→ **Work task**
The goal here is an exact copy of the entries below, without their pictures.

'''

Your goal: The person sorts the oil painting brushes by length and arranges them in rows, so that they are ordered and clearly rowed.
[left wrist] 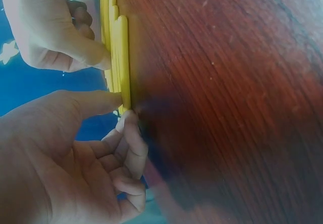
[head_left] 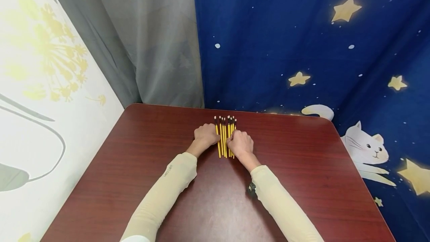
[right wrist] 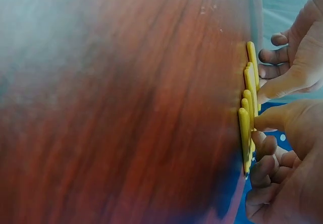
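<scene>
Several slim paintbrushes (head_left: 223, 139) with yellow handles, black collars and pale tips lie side by side on the table, tips toward its far edge. At the left side of the row, my left hand (head_left: 205, 133) pinches the outermost brush between thumb and forefinger. My right hand (head_left: 242, 143) holds the brushes on the right side, thumb across the handles and the other fingers curled beside them. In the left wrist view, rounded handle ends (left wrist: 123, 47) show at staggered heights. The two thumbs come close together in the right wrist view, over the handles (right wrist: 245, 128).
The reddish-brown wooden table (head_left: 215, 204) has rounded far corners. Behind it hang a grey curtain (head_left: 164, 40) and a blue curtain (head_left: 268, 29) with stars and a cat. A white patterned panel (head_left: 40, 122) stands along the left. A small dark device (head_left: 252, 187) sits at the right sleeve.
</scene>
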A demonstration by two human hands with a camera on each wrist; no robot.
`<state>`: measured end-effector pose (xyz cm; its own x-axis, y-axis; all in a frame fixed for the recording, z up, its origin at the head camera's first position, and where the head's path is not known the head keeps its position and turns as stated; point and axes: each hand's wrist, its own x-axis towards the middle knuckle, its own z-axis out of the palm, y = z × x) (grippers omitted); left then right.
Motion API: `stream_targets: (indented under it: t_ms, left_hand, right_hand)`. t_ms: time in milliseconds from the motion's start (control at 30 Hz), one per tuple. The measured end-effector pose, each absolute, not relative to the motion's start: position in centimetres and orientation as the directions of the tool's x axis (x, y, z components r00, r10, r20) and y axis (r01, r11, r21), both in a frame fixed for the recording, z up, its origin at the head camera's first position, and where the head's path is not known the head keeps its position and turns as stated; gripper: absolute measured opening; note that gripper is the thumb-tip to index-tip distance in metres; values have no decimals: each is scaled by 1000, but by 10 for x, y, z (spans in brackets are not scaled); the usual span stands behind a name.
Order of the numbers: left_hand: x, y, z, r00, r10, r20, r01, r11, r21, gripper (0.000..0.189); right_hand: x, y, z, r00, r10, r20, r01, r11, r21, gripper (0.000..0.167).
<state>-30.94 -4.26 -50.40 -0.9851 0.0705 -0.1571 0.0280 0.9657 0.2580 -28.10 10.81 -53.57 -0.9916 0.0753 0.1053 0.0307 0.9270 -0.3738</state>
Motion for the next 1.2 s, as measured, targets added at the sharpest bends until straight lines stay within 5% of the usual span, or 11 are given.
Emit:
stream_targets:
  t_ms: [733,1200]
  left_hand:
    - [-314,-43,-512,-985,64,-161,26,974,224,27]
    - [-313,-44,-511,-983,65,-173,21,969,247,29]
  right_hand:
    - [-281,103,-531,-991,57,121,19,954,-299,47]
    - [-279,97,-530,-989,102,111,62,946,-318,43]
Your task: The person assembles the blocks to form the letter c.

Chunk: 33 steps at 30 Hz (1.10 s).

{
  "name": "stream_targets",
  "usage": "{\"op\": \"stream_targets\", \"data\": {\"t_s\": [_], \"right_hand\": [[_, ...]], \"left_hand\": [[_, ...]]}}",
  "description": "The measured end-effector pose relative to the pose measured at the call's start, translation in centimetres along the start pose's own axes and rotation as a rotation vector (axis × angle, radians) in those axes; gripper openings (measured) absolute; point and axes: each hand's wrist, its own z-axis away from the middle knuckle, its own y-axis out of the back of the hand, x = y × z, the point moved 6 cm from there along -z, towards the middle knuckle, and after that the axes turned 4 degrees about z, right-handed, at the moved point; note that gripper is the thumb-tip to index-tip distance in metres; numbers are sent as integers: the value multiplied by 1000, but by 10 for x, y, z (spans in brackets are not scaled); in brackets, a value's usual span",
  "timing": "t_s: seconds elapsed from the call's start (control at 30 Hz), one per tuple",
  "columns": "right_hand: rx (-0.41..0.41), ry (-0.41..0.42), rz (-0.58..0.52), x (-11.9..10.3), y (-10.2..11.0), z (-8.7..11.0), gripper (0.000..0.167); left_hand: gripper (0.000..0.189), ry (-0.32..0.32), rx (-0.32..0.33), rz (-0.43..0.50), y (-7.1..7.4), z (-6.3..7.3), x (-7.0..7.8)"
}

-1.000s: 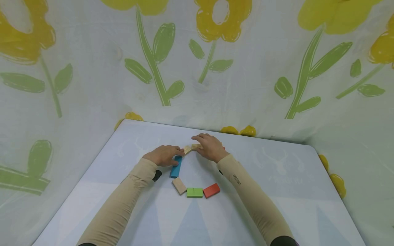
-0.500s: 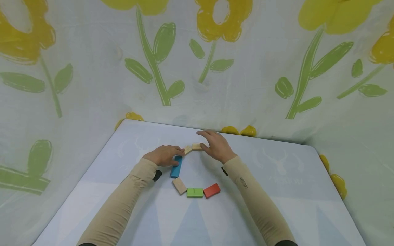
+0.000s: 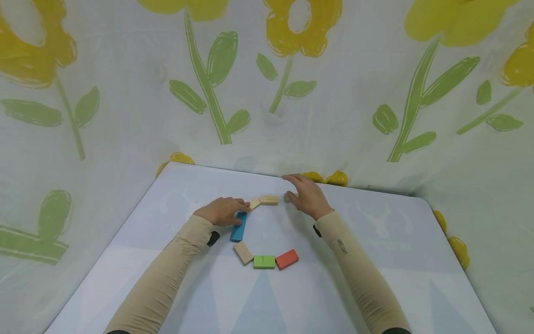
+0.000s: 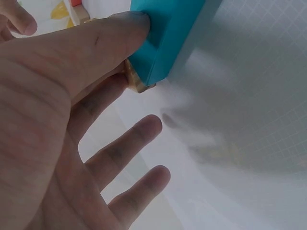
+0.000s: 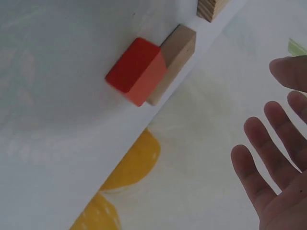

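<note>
At the left of a curved row of blocks, my left hand (image 3: pixel 219 212) reaches over the blue block (image 3: pixel 238 229). Its thumb rests against that block in the left wrist view, the index finger touches a wooden block (image 4: pixel 139 85), and the other fingers stretch out. A striped wooden block (image 3: pixel 269 200) lies beyond it. My right hand (image 3: pixel 309 198), fingers spread, hovers by another wooden block (image 3: pixel 288 197), partly covered in the head view. The right wrist view has that wooden block (image 5: pixel 178 58) against a red block (image 5: pixel 136 69), with the hand apart from both.
Nearer the person, a tan block (image 3: pixel 243 252), a green block (image 3: pixel 264 262) and a red block (image 3: pixel 287 259) continue the curve. The white table (image 3: pixel 354 278) ends at the back against a flower-printed curtain (image 3: pixel 333 116).
My right hand has moved rightward and away from the striped block, uncovering it and part of the wooden block to its right. The left hand and the nearer blocks keep their places.
</note>
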Motion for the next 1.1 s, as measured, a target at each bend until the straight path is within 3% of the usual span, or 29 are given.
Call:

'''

→ **Completed exercise**
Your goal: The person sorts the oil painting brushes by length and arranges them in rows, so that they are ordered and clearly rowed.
[left wrist] 
[head_left] 
[right wrist] 
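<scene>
Several slim paintbrushes (head_left: 223, 139) with yellow handles, black collars and pale tips lie side by side on the table, tips toward its far edge. At the left side of the row, my left hand (head_left: 205, 133) pinches the outermost brush between thumb and forefinger. My right hand (head_left: 242, 143) holds the brushes on the right side, thumb across the handles and the other fingers curled beside them. In the left wrist view, rounded handle ends (left wrist: 123, 47) show at staggered heights. The two thumbs come close together in the right wrist view, over the handles (right wrist: 245, 128).
The reddish-brown wooden table (head_left: 215, 204) has rounded far corners. Behind it hang a grey curtain (head_left: 164, 40) and a blue curtain (head_left: 268, 29) with stars and a cat. A white patterned panel (head_left: 40, 122) stands along the left. A small dark device (head_left: 252, 187) sits at the right sleeve.
</scene>
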A demonstration by two human hands with a camera on each wrist; no robot.
`<state>`: measured end-effector pose (xyz cm; its own x-axis, y-axis; all in a frame fixed for the recording, z up, its origin at the head camera's first position, and where the head's path is not known the head keeps its position and turns as stated; point and axes: each hand's wrist, its own x-axis towards the middle knuckle, its own z-axis out of the palm, y = z × x) (grippers omitted); left then right.
Motion API: `stream_targets: (indented under it: t_ms, left_hand, right_hand)`. t_ms: time in milliseconds from the motion's start (control at 30 Hz), one per tuple. The measured end-effector pose, each absolute, not relative to the motion's start: position in centimetres and orientation as the directions of the tool's x axis (x, y, z components r00, r10, r20) and y axis (r01, r11, r21), both in a frame fixed for the recording, z up, its origin at the head camera's first position, and where the head's path is not known the head keeps its position and turns as stated; gripper: absolute measured opening; note that gripper is the thumb-tip to index-tip distance in metres; values have no decimals: each is scaled by 1000, but by 10 for x, y, z (spans in brackets are not scaled); the usual span stands behind a name.
Order of the numbers: left_hand: x, y, z, r00, r10, r20, r01, r11, r21, gripper (0.000..0.189); right_hand: x, y, z, r00, r10, r20, r01, r11, r21, gripper (0.000..0.167).
<state>-30.94 -4.26 -50.40 -0.9851 0.0705 -0.1571 0.0280 0.9657 0.2580 -28.10 10.81 -53.57 -0.9916 0.0753 0.1053 0.0307 0.9270 -0.3738</state>
Motion for the next 1.2 s, as measured, targets added at the sharpest bends until straight lines stay within 5% of the usual span, or 11 are given.
Emit:
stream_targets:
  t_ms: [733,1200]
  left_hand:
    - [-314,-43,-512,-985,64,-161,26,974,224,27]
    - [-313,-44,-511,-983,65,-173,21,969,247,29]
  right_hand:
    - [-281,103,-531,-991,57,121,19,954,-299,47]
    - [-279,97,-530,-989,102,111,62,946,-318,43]
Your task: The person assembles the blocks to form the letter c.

Chunk: 33 steps at 30 Hz (1.10 s).

{
  "name": "stream_targets",
  "usage": "{\"op\": \"stream_targets\", \"data\": {\"t_s\": [_], \"right_hand\": [[_, ...]], \"left_hand\": [[_, ...]]}}",
  "description": "The measured end-effector pose relative to the pose measured at the call's start, translation in centimetres along the start pose's own axes and rotation as a rotation vector (axis × angle, radians) in those axes; gripper openings (measured) absolute; point and axes: each hand's wrist, its own z-axis away from the middle knuckle, its own y-axis out of the back of the hand, x = y × z, the point moved 6 cm from there along -z, towards the middle knuckle, and after that the axes turned 4 degrees about z, right-handed, at the moved point; note that gripper is the thumb-tip to index-tip distance in metres; numbers are sent as integers: the value multiplied by 1000, but by 10 for x, y, z (spans in brackets are not scaled); in brackets, a value's usual span",
  "timing": "t_s: seconds elapsed from the call's start (control at 30 Hz), one per tuple",
  "columns": "right_hand: rx (-0.41..0.41), ry (-0.41..0.42), rz (-0.58..0.52), x (-11.9..10.3), y (-10.2..11.0), z (-8.7..11.0), gripper (0.000..0.167); left_hand: gripper (0.000..0.189), ry (-0.32..0.32), rx (-0.32..0.33), rz (-0.43..0.50), y (-7.1..7.4), z (-6.3..7.3), x (-7.0..7.8)"
}

-1.000s: 
-0.500s: 
+0.000s: 
+0.000s: 
+0.000s: 

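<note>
At the left of a curved row of blocks, my left hand (image 3: pixel 219 212) reaches over the blue block (image 3: pixel 238 229). Its thumb rests against that block in the left wrist view, the index finger touches a wooden block (image 4: pixel 139 85), and the other fingers stretch out. A striped wooden block (image 3: pixel 269 200) lies beyond it. My right hand (image 3: pixel 309 198), fingers spread, hovers by another wooden block (image 3: pixel 288 197), partly covered in the head view. The right wrist view has that wooden block (image 5: pixel 178 58) against a red block (image 5: pixel 136 69), with the hand apart from both.
Nearer the person, a tan block (image 3: pixel 243 252), a green block (image 3: pixel 264 262) and a red block (image 3: pixel 287 259) continue the curve. The white table (image 3: pixel 354 278) ends at the back against a flower-printed curtain (image 3: pixel 333 116).
My right hand has moved rightward and away from the striped block, uncovering it and part of the wooden block to its right. The left hand and the nearer blocks keep their places.
</note>
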Motion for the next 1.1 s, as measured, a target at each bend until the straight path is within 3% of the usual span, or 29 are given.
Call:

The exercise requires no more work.